Корабль поистине огромен, не то что наши речные суда; он похож на дом, только не стоит на месте, а болтается вправо и влево, как ослиный хвост, ходит вверх и вниз, как печень холерика. Мачты весьма высоки; говорят, сильная буря может перевернуть корабль, но этого не случается, если трюмы полны. Покамест же равномерная качка исторгает из нас души; говорю «из нас», потому что среди солдат есть мученики вроде меня, и я, слава Господу, не худший из всех: хожу, занимаюсь ушибами, порезами и желудочными хворями, как подобает врачу. Сама эта морская хворь неизлечима, кроме как терпением и временем. Матросы говорят, к этому привыкают. Может быть, врут, насмехаются. Мне повезло, могу есть — правда, одну кислую капусту из бочонка, и ту понемногу. На вареную солонину и на рыбу тошно глядеть. Что произойдет раньше: привыкну к качке или помру с голоду? Господь знает.
Почему дети и молодые люди на качелях визжат от хохота, а мы здесь точно так же раскачиваемся и мало не помираем от тоски и дурноты? Никогда ничего об этом не читал.
Помнишь ночь, когда мы стояли на башне, и я рассказывал тебе о Николае Кузанском?

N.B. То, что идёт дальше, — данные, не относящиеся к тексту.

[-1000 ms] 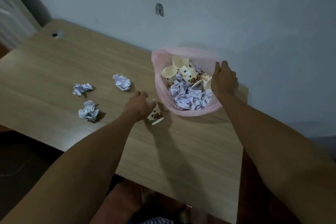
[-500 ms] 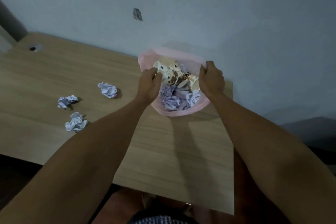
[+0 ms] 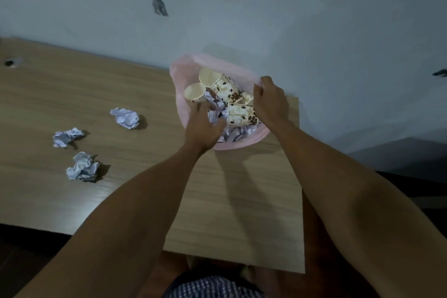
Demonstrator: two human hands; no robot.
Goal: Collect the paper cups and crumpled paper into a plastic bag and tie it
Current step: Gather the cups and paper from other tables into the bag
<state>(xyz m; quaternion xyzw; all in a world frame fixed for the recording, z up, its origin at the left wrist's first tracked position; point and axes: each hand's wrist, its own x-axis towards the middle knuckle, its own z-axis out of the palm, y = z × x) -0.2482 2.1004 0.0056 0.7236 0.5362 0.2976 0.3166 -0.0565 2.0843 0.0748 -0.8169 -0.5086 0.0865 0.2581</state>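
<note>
A pink plastic bag (image 3: 217,64) stands open at the table's far right, against the wall. Inside lie several paper cups (image 3: 226,88) with brown bean prints and several crumpled papers (image 3: 235,133). My left hand (image 3: 205,126) hovers over the bag's near-left side, fingers spread and empty, just above the paper inside. My right hand (image 3: 271,101) pinches the bag's right rim. Three crumpled paper balls sit on the table to the left: one nearest the bag (image 3: 125,117), one farther left (image 3: 66,136), one closer to me (image 3: 83,167).
The wooden table (image 3: 242,213) ends just right of the bag and along the near edge above my lap. A grey wall runs behind it. A round cable hole (image 3: 11,63) is at the far left.
My left hand picked a paper cup off the table, carried it right and released it into the bag; the hand is empty now. My right hand kept its hold on the rim.
</note>
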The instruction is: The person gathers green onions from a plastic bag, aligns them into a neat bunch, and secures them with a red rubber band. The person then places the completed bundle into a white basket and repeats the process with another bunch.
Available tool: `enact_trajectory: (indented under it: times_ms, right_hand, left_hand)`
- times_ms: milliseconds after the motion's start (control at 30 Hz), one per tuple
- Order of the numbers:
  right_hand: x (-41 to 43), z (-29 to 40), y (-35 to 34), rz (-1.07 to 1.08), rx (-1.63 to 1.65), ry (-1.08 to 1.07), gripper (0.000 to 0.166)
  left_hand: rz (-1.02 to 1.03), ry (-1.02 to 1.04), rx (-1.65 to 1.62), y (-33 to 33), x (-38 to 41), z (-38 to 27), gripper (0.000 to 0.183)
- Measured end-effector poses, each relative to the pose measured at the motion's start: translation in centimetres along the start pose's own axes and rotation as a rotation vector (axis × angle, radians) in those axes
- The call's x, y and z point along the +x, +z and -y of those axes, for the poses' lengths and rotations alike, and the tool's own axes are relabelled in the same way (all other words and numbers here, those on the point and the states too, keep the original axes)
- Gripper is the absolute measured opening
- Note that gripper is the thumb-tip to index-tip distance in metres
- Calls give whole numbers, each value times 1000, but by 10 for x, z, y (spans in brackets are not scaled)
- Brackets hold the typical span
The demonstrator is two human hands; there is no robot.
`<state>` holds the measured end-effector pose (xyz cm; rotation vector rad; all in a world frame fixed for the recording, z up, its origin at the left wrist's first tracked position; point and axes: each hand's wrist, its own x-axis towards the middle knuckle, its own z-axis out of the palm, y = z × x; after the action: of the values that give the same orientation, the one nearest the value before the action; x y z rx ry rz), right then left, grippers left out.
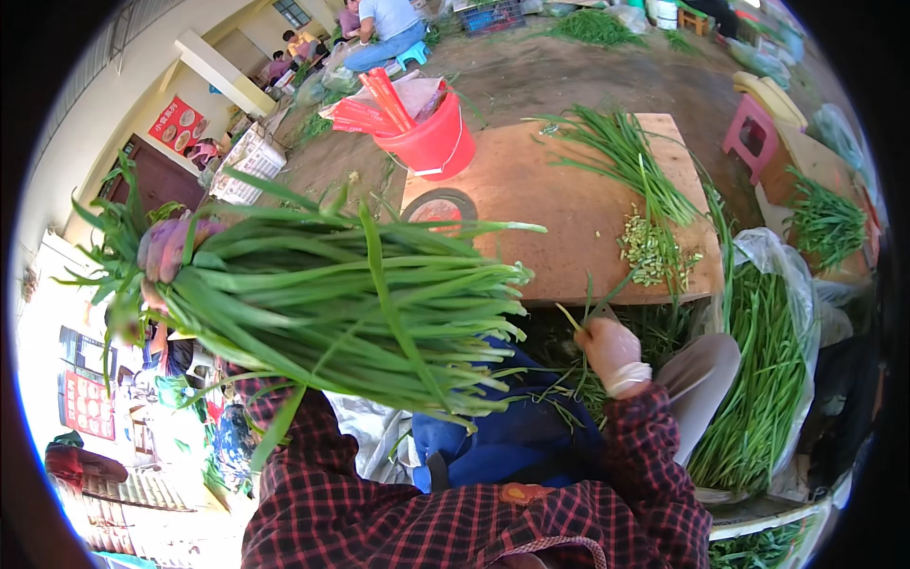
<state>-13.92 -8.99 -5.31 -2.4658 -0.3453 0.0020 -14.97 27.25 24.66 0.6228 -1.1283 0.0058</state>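
My left hand (170, 252), its fingers stained purple, grips a thick bunch of long green leaf stalks (334, 291), probably garlic chives. The bunch lies sideways in the air, leafy tips to the left and pale cut ends to the right. Over my lap, near the front edge of the wooden board (540, 206), my right hand (613, 348) is closed around a few loose green leaves (571, 318). A white band circles that wrist. On the board's right side lie a smaller bundle of stalks (640, 156) and a heap of short cut ends (654, 249).
A red bucket (434, 139) holding red printed strips stands at the board's far left, near a grey ring (441, 206). To my right is a plastic-lined container of green stalks (753, 370). A pink stool (753, 135) stands beyond. People sit working in the background.
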Motion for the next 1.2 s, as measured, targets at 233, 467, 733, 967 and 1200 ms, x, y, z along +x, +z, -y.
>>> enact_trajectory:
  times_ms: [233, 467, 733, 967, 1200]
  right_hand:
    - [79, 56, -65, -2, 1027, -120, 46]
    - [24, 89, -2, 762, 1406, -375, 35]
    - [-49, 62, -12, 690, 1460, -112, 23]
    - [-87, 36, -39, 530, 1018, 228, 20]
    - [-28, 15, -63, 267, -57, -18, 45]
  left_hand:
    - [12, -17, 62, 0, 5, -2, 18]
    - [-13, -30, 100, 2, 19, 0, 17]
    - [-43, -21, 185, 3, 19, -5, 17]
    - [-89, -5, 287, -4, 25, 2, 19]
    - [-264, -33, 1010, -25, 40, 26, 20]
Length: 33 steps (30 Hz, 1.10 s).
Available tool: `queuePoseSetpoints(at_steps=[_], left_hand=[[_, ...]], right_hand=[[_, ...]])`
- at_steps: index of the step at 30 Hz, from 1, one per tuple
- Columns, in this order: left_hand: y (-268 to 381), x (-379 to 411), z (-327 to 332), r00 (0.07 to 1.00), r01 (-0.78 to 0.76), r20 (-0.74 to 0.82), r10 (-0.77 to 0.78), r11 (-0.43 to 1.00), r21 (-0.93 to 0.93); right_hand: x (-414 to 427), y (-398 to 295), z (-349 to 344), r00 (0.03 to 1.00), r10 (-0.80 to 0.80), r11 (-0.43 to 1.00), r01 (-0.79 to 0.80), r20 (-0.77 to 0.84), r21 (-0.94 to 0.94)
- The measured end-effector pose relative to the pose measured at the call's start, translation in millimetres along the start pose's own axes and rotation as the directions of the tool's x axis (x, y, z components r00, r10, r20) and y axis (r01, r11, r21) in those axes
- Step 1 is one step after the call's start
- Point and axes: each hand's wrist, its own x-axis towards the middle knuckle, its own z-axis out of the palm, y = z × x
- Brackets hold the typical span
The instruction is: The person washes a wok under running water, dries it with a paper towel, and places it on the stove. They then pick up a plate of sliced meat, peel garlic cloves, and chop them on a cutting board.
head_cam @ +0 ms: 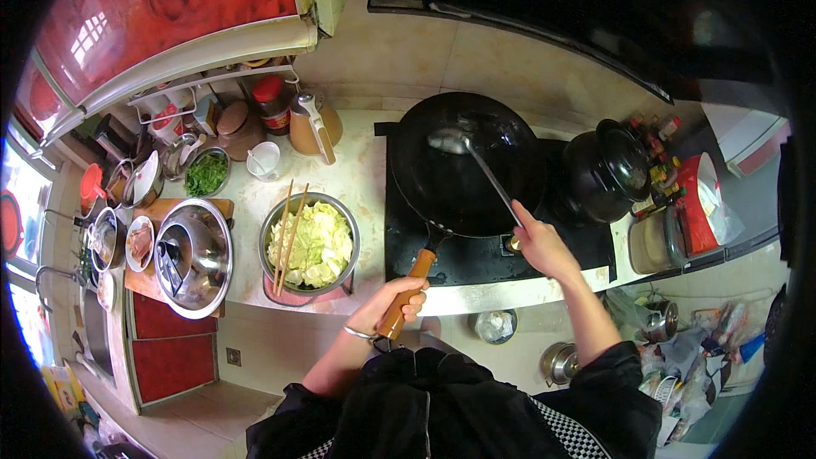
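My left hand (398,303) is closed around the wooden handle of a black wok (414,185), which sits on the black gas stove (421,261). With my right hand (545,245) I grip the metal handle of a ladle (451,140); its bowl is inside the wok, towards the far left part. The wok's inside looks dark and shiny. Left of the stove, a steel bowl (357,229) holds chopped cabbage (319,245), with a pair of wooden chopsticks (290,236) lying across it.
A lidded black pot (590,172) stands right of the wok. Farther left are a steel lid (220,261), a plate of raw meat (139,243) and a bowl of chopped greens (207,173). A pitcher (306,131) and small white bowl (263,160) stand behind the cabbage. The range hood (542,25) hangs above.
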Motion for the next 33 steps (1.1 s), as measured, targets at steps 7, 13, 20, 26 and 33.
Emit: queuePoseSetpoints(at_steps=[7,13,20,26,33], left_hand=[[-15.5,-36.6,8.0,0.993,-0.09,-0.053,0.105,0.968,0.235],[-14.6,-38.7,12.8,0.988,-0.113,-0.073,0.137,0.958,0.262],[-13.2,-38.7,16.9,0.983,-0.123,-0.09,0.158,0.942,0.314],[-12.8,-36.2,16.8,0.985,-0.111,-0.092,0.144,0.948,0.298],[-9.2,-42.3,23.9,0.972,-0.14,-0.128,0.195,0.927,0.349]], right_hand=[[0.9,32.6,-29.3,0.988,-0.149,0.989,0.148,-0.047,-0.022],[7.8,34.9,-29.0,0.98,-0.194,0.981,0.194,0.042,-0.002],[7.5,50.6,-29.2,0.986,-0.166,0.986,0.166,0.013,-0.034],[20.6,45.5,-23.3,0.98,-0.188,0.977,0.18,-0.065,-0.113],[-14.3,36.4,-66.7,0.985,-0.134,0.974,0.151,0.108,-0.17]])
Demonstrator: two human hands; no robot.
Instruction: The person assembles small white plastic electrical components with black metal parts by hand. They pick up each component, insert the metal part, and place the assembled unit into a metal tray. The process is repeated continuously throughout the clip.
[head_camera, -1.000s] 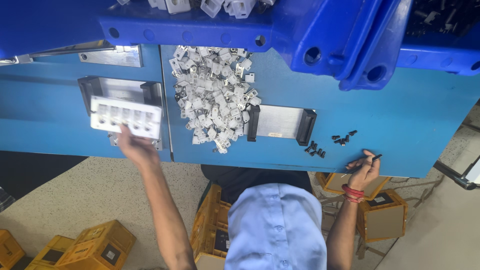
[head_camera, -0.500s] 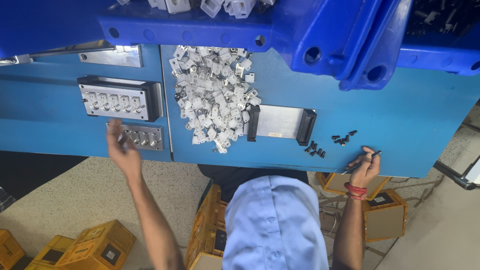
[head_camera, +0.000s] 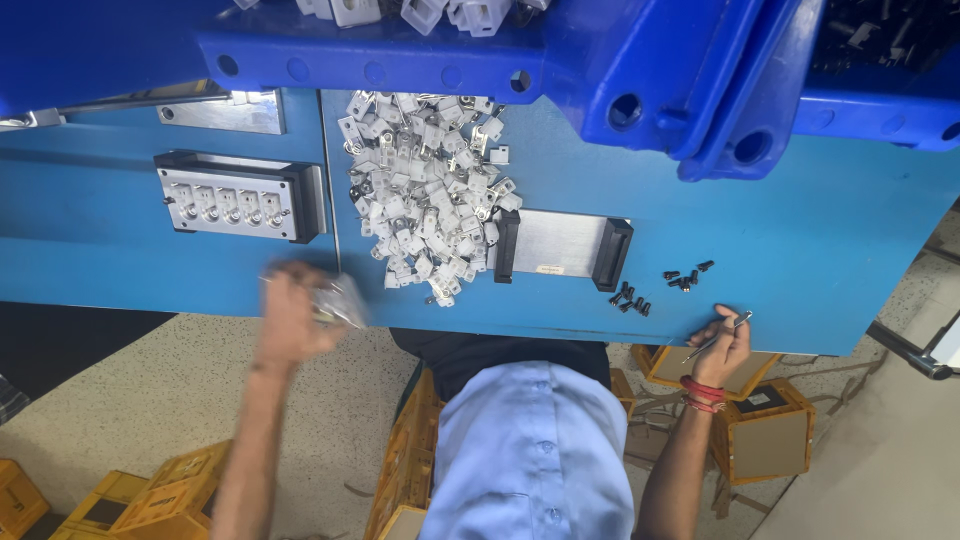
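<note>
We saw the blue counter run across the view, with big blue bins along its far edge. One bin held white plastic housings. The bin at far right held dark parts we could not tell apart. Yellow crates stood on the floor below; we could not see what was in them.

At far left sat a black-framed fixture with a row of five sockets. A heap of small white clips lay in the middle, touching a steel plate with black ends. Black screws lay scattered just right of that plate.

Our left hand, blurred at the near edge below the fixture, closed its fingers on a small pale piece; we judged it a piece-handling step. Our right hand rested on the near edge by the screws, fingers pinched on a thin metal tool. Any further move called for a steady grip on that pale piece.
</note>
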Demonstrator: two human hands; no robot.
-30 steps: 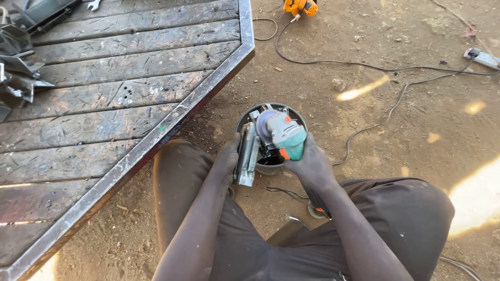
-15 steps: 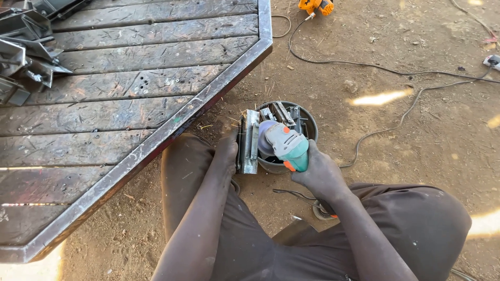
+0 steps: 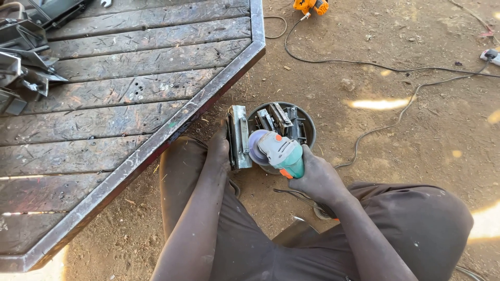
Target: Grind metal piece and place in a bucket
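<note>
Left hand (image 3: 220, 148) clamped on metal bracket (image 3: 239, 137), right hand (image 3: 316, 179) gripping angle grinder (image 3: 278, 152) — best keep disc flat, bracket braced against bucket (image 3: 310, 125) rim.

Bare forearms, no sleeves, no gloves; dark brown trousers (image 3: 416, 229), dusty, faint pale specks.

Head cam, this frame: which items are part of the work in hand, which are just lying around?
In use:
- left hand steadying the metal bracket
- right hand holding the green angle grinder
- round tub of metal pieces

Lying about:
- orange tool
- scrap steel pile
- plank platform
- loose cable
</note>
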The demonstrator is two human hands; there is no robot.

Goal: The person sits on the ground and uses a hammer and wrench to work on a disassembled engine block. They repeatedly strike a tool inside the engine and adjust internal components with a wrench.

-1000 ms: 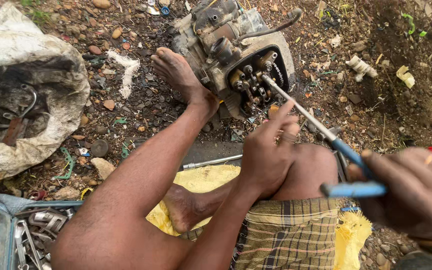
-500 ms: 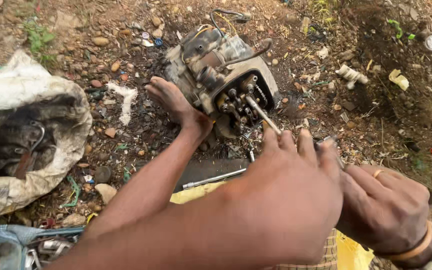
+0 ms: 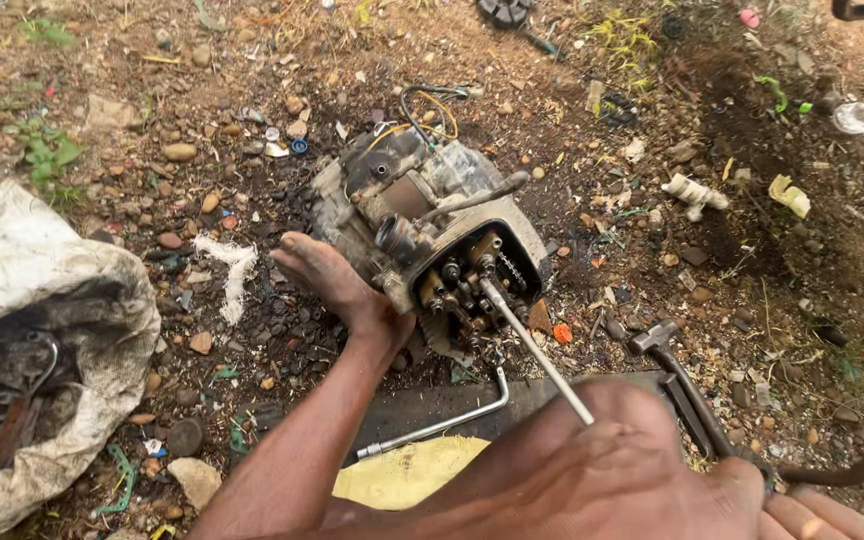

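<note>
A dirty metal engine lay on the stony ground, near the middle and a bit toward the far edge. Its open end faced the person, and small bolts and gears showed inside. A bare foot pressed against the engine's left side and held it there. A long thin metal rod stuck out of the open end and ran down to the near hand, which was big and blurry at the bottom edge. It was not clear which hand this was, or if its grip was closed on the rod. Fingers of another hand peeked out at the bottom right corner, and their grip could not be seen. A bent silver wrench lay on a dark board just below the engine. A hammer lay to the right. A yellow cloth sat near the bottom. A dirty white sack lay at the left edge.
</note>
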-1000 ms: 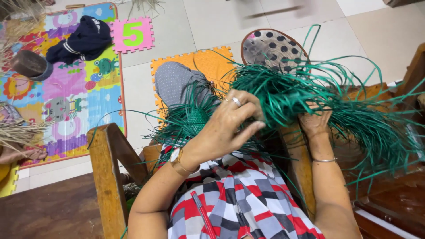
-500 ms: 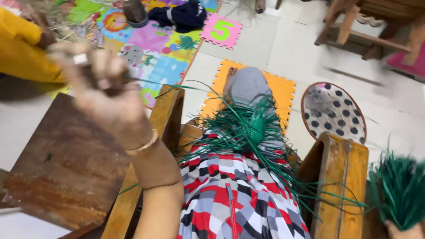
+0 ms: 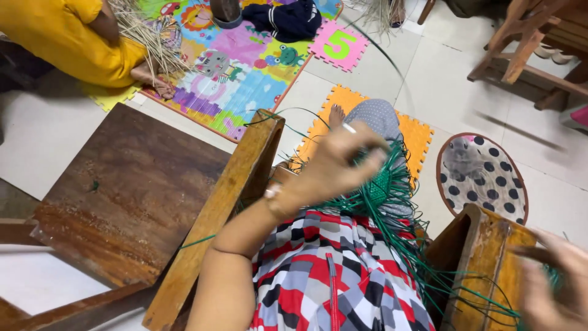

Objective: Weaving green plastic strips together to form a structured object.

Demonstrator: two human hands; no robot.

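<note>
While the left hand [image 3: 340, 165] sits raised over the lap, its fingers are pinched together on thin green strands [image 3: 392, 202] that run down into the woven green piece [image 3: 380, 187] on the person's knees. Right hand [image 3: 554, 282] is at the bottom right edge, blurred; it overlaps a clump of green strands there, but I can't tell whether the fingers are closed on them. Loose strands trail across the wooden chair arm [image 3: 484, 257] between both hands. Dark wooden stool [image 3: 128, 196] stands left of the chair. Beyond: orange foam tile [image 3: 422, 135], spotted round mat [image 3: 484, 178], colourful play mat [image 3: 245, 73], another person in yellow [image 3: 61, 37].
</note>
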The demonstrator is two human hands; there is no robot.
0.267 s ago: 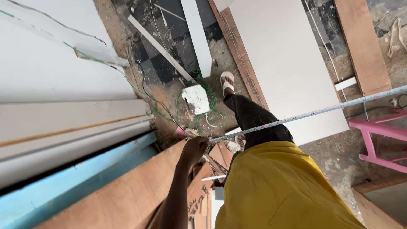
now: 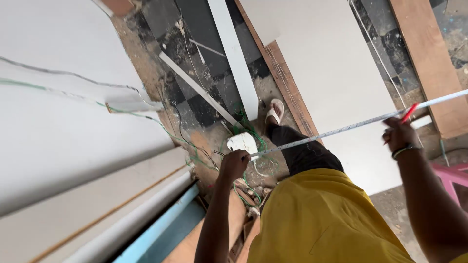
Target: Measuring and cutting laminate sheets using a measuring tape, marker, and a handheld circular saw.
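Left hand: one, closed on the near end of one tape measure. Right hand: one, closed on the tape farther along, with one red pencil. The tape is stretched taut between both hands above the floor. Below: one sandalled foot, tangled green wires, one white box. Beyond: one large white board, one white strip, one wooden plank.

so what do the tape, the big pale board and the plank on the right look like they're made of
The tape looks like thin metal: a stiff, pale graduated blade stretched between the left hand and right hand. The pale board looks like matt white laminated sheet. The plank seems bare brown wood or plywood, with visible grain.
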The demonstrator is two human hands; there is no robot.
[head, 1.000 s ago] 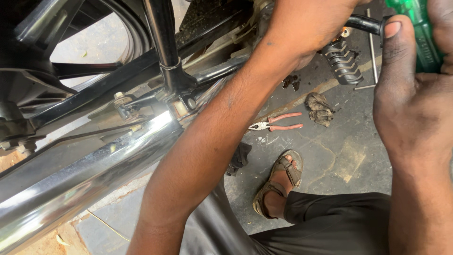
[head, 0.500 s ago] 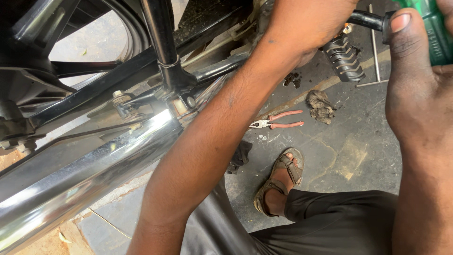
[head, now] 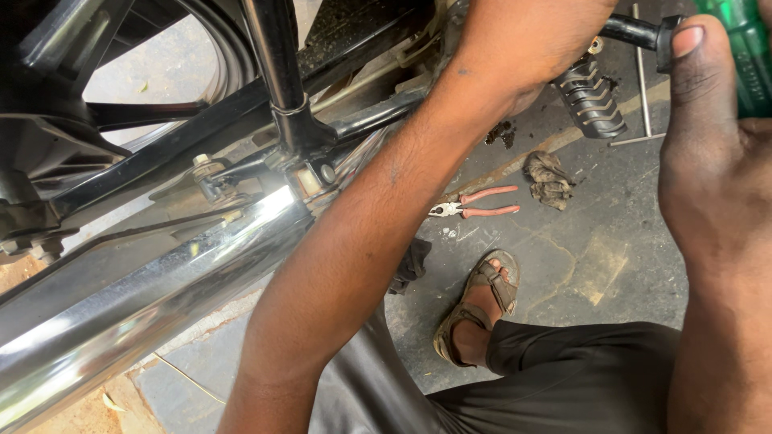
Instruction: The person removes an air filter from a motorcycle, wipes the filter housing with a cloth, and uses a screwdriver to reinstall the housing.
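Observation:
My right hand (head: 716,185) is at the right edge, closed around a green, see-through screwdriver handle (head: 744,56), with the thumb lying along it. The handle sits beside the end of a black bar (head: 631,30) on the motorcycle. My left arm reaches across the middle of the view. My left hand (head: 523,40) rests against the motorcycle's frame at the top, just left of a ribbed black footpeg (head: 591,100). Its fingers are out of view, so I cannot see what they touch.
A chrome exhaust pipe (head: 137,313) runs along the lower left, below the black swingarm and rear wheel (head: 201,104). Red-handled pliers (head: 474,205), a dirty rag (head: 548,178) and a thin metal rod (head: 641,72) lie on the concrete floor. My sandalled foot (head: 478,309) is beneath.
My right hand with the green handle has shifted a little to the right and up. My left arm stays in place on the frame.

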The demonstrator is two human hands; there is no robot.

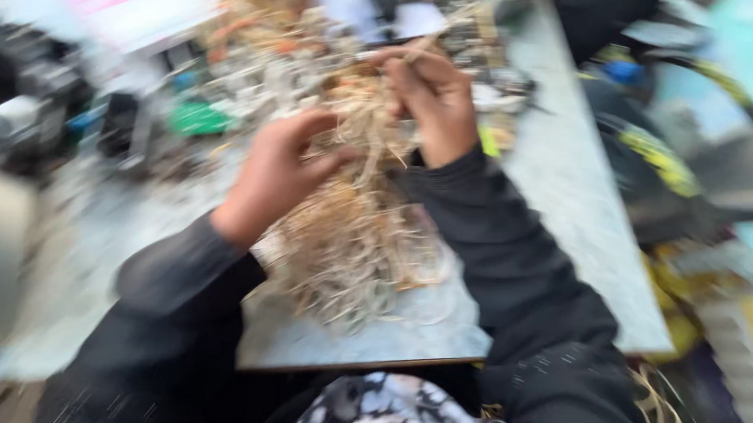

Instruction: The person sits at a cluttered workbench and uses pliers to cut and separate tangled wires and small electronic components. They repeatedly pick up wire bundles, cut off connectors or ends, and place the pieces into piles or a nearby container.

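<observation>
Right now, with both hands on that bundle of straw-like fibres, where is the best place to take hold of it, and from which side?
Probably the narrow upper part of the fibre bundle, where the strands are gathered between the left hand and right hand. Come from the side, fingers closing across the strands. Lower down it fans out loosely over the table, so a grip there would likely catch only a few strands. Blur hides finer detail.

Both arms, in dark sleeves, reach forward from the bottom of the view. The left hand [278, 172] is raised, fingers curled and thumb pointing right. The right hand [433, 100] sits higher and farther forward, fingers closed in a pinch.
</observation>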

То и сталось со мной: кругом волны, и ни единая примета не подсказывает, движется ли корабль или стоит на месте в текучей воде.
Все наши приметы в ночном небе. Мы движемся на запад, уклоняясь к югу, и могу поклясться, что небосвод потихоньку съезжает набекрень. Полярная звезда склоняется к горизонту, и горизонт пересекает круги незаходящих звезд, кои, по совести, больше не заслуживают этого имени.